The spread of these ideas into twentieth-century popular occultism was hastened by the career of legendary science fiction magazine editor Raymond Palmer (1910–77), who padded the pages of Amazing Stories in the 1940s with tales of an underground world of tunnels and artificial caverns, originally made by long-vanished Lemurians and now inhabited by deranged mutants called deros. These stories originated from Richard Shaver, a Pennsylvania welder who started hearing voices in his head while welding and ended up as one of the formative influences on today’s alternative-realities scene. Shaver’s stories were presented now as fiction, now as fact, and shared space in the pages of Amazing Stories with breathless accounts of Agharta and Shambhala, Theosophical root races, paranormal phenomena, and unexplained events.

Real underground bases build in the Cold War provided more fodder for theories about underground realms. In the decades following the Second World War, faced with the prospect of nuclear war with the Soviet Union, the United States and many of its allies built extensive underground military complexes designed to survive direct nuclear attack. Several such bases in America, including the North American Air Defense Command (NORAD) headquarters inside Cheyenne Mountain, Wyoming, and the Strategic Air Command headquarters near Omaha, Nebraska, are a matter of public knowledge; the existence of dozens, or possibly hundreds, more is classified under national security laws. Studies carried out in the 1960s by the RAND Corporation, a military think-tank, and later released in response to Freedom of Information Act requests, suggest that plans were made for bases 5000 feet (1520 meters) or more underground and many miles in extent, serviced with their own electric railways and capable of remaining functional for years with no contact with the surface at all.

The rise of rejected knowledge from the cultural fringe to the subject of international bestsellers in the last quarter of the twentieth century set the seal on the underground realm as a standard element of alternative realities around the world. UFO literature made room for vast underground alien bases; the more outré writings on Bigfoot speculated that the giant ape might live in some hidden underground refuge and venture onto the surface for purposes of its own; conspiracy theories inflated the admittedly extensive network of underground bases built by the US government during the height of the Cold War into a vast labyrinth of subterranean cities where the black helicopters of the New World Order have their home. Some of the more exotic theories fused the underground realms with the hollow earth and filled the planet’s crust with hidden passages leading from the surface to the unknown world inside.

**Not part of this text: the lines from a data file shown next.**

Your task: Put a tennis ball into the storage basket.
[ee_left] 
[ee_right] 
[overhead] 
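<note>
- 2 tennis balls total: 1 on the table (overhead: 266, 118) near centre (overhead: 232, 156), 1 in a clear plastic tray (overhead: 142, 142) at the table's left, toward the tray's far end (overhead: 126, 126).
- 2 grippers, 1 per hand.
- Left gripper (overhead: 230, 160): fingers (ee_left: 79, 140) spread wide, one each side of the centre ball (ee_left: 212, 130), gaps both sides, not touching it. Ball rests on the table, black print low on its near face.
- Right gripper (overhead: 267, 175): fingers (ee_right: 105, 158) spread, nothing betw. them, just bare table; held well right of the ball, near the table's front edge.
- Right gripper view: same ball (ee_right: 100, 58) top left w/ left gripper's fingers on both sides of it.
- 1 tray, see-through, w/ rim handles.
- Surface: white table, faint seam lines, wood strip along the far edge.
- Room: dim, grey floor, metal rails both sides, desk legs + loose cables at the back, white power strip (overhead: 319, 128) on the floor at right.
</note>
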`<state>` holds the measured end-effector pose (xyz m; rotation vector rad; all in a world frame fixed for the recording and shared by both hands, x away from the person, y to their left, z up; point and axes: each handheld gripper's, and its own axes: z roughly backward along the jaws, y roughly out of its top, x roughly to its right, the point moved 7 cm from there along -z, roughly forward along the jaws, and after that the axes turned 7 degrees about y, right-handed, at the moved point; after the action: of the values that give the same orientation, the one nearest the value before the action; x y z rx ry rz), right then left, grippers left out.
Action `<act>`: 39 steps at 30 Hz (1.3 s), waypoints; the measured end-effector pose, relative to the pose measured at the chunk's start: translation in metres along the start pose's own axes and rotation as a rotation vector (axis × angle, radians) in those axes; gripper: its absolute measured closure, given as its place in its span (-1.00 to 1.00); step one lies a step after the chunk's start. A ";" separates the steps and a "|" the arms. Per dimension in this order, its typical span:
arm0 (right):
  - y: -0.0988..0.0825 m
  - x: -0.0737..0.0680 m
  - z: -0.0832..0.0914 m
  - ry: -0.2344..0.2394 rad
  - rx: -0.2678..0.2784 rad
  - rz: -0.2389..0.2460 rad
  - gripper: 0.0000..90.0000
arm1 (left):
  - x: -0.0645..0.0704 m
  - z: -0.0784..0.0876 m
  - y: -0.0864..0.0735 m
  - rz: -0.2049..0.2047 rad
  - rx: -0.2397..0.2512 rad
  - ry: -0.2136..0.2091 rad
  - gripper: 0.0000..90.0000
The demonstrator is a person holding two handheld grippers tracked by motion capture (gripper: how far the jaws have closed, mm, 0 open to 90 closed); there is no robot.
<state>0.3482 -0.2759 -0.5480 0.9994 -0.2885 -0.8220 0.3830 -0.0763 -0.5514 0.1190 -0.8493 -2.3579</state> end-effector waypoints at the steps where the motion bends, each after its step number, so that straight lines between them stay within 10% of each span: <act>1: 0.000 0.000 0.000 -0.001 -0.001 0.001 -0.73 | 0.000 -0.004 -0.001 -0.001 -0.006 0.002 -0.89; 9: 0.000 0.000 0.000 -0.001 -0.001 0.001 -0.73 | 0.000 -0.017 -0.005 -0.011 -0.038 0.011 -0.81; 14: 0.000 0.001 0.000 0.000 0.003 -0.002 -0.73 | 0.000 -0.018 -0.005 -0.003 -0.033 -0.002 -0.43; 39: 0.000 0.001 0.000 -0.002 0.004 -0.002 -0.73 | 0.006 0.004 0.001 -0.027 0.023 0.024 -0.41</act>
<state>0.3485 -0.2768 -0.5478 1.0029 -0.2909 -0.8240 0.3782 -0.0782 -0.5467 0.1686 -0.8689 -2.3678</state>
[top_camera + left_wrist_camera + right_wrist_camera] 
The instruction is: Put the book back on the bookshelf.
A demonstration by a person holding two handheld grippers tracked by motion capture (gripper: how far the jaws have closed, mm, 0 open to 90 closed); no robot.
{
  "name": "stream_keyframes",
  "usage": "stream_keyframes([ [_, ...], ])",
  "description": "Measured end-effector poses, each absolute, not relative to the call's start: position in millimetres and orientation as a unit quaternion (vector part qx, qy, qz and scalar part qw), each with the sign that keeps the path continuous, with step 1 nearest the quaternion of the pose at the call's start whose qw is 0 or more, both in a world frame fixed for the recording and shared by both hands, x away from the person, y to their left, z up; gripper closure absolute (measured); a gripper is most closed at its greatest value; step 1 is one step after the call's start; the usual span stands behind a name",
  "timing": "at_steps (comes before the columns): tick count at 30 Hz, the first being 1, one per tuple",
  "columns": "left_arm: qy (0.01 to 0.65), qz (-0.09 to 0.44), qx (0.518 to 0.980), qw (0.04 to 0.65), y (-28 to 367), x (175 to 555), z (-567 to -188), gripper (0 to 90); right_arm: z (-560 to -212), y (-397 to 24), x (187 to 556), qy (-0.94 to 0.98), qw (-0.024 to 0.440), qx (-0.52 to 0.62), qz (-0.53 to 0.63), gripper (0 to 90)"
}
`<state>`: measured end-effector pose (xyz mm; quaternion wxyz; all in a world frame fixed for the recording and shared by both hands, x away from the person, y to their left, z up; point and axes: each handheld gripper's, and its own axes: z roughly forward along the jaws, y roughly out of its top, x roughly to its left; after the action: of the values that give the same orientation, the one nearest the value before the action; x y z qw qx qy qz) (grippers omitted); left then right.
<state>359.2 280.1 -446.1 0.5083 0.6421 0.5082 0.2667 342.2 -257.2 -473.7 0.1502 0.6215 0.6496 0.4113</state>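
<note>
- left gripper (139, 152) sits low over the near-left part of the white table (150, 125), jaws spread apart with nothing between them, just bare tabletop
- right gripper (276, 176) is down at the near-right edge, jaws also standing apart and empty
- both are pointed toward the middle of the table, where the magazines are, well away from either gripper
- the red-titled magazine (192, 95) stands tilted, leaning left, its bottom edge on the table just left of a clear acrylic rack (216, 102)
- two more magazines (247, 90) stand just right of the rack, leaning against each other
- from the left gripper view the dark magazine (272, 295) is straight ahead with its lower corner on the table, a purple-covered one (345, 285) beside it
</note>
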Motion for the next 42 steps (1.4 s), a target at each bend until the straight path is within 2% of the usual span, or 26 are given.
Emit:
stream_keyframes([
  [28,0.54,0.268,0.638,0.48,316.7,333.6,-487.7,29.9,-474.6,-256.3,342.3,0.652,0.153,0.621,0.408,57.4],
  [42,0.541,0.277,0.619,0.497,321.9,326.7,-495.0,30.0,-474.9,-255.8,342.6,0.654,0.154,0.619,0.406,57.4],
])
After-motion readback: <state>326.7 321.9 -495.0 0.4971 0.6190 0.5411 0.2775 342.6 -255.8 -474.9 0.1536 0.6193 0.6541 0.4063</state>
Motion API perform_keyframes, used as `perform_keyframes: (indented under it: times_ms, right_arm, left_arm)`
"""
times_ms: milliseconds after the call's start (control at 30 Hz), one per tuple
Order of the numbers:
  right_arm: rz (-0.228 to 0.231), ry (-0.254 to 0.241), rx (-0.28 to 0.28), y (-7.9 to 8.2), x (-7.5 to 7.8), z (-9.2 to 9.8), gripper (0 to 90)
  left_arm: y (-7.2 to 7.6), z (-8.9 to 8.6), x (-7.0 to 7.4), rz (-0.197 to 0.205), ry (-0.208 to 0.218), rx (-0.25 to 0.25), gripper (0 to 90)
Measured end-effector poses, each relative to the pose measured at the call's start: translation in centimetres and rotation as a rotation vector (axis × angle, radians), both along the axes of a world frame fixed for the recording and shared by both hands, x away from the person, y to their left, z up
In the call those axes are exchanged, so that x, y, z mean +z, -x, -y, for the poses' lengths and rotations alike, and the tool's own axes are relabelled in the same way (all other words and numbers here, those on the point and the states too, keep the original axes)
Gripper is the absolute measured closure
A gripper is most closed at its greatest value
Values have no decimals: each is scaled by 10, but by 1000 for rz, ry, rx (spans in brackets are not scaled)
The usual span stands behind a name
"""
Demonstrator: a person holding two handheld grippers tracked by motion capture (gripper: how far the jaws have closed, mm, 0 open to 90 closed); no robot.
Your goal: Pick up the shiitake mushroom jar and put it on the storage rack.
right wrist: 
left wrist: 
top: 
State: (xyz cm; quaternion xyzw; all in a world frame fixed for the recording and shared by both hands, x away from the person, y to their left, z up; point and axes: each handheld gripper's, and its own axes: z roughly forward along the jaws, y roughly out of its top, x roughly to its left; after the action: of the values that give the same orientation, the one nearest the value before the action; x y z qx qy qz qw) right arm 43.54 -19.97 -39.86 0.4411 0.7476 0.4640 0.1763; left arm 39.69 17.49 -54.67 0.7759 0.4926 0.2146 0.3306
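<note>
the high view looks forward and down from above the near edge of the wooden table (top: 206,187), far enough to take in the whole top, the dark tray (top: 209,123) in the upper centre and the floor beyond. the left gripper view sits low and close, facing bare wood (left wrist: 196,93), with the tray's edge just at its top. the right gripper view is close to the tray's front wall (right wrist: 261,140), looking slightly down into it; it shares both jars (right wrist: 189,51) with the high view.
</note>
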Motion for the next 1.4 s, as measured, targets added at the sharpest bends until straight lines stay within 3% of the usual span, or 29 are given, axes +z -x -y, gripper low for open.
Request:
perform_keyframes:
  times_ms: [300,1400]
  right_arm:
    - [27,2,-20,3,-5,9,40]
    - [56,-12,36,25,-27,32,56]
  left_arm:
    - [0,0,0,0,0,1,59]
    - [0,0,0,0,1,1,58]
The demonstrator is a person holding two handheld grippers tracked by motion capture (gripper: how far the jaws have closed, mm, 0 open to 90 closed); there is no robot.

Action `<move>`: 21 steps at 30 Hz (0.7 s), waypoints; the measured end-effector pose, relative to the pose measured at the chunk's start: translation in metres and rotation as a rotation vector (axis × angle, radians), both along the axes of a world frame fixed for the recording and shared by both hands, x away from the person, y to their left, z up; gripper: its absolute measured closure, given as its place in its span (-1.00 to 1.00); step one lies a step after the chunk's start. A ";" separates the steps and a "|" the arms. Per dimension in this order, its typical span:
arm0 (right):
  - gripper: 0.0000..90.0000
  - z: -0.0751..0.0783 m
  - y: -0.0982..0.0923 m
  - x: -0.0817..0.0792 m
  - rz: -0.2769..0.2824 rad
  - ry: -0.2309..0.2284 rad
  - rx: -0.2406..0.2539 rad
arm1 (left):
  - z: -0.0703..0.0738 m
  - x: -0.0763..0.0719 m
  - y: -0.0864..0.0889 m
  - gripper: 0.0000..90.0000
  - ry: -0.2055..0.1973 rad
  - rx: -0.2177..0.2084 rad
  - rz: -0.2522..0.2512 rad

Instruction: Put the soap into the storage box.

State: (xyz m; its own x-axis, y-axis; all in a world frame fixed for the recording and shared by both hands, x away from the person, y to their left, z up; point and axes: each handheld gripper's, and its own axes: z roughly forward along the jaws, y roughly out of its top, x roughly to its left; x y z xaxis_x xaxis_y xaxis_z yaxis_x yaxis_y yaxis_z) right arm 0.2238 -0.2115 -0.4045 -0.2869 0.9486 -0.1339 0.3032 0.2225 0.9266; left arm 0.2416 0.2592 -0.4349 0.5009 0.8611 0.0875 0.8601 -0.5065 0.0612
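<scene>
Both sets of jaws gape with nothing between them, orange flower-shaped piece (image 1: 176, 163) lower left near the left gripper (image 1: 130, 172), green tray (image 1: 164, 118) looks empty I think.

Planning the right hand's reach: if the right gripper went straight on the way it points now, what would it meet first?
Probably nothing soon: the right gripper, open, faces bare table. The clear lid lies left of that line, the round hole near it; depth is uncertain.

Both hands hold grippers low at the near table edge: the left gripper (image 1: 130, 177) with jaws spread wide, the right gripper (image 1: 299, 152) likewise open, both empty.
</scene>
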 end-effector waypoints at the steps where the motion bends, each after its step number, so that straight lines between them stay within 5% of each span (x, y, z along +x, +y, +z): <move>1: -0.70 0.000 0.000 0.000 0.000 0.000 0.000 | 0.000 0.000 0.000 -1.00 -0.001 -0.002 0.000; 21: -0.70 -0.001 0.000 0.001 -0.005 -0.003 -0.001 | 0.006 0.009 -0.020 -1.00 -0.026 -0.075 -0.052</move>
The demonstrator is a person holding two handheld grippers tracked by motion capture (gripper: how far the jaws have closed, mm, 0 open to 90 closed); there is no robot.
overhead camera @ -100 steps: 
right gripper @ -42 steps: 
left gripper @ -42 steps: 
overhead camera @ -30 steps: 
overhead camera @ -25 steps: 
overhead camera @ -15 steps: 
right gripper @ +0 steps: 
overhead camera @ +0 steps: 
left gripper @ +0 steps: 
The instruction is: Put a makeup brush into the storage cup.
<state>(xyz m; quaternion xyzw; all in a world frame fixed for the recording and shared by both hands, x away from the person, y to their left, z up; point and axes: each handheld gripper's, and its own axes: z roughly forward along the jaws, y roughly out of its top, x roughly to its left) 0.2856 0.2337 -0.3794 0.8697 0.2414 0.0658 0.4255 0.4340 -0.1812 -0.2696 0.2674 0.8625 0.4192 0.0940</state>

The earth undoubtedly remains full of mysteries. Like many other aspects of the modern rejected-knowledge industry, though, the current lore of underground realms has ignored the role of symbolism and visionary experience and imposed a rigidly literal-minded materialism on the fluid and subtle legends of hidden places within the earth. While many ancient traditions look to the earth’s depths for contact with spirits and insights into reality, today’s less sophisticated mystics seek tunnels full of Lemurian machinery and the hidden city of Agharta. As physical realities, at least, these are unlikely to be found beneath the earth’s surface any time soon.